-- Exercise aim --
The data should be transcribed in its entirety, word for word.

-- Information shown --

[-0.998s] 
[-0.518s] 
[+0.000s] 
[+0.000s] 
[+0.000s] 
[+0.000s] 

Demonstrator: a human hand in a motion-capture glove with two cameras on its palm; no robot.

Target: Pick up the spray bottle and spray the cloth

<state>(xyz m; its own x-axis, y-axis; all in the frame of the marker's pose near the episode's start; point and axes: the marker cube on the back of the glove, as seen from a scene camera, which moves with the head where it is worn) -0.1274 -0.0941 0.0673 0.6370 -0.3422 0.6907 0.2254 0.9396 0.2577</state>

-- Exercise result --
[-0.998s] 
[-0.518s] 
[+0.000s] 
[+0.000s] 
[+0.000s] 
[+0.000s] 

Demonstrator: a human hand in a motion-capture glove with two cameras on its palm; no robot.

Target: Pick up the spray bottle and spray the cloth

<state>(xyz m; its own x-axis, y-axis; all in the frame of the marker's pose near the episode's start; point and axes: the marker cube on the back of the glove, as seen from a scene camera, which moves with the head where it is worn) -0.1274 -0.0941 0.0673 0.6370 -0.3422 0.6907 0.2254 0.9396 0.2577</state>

Nothing more is needed to finish the exercise.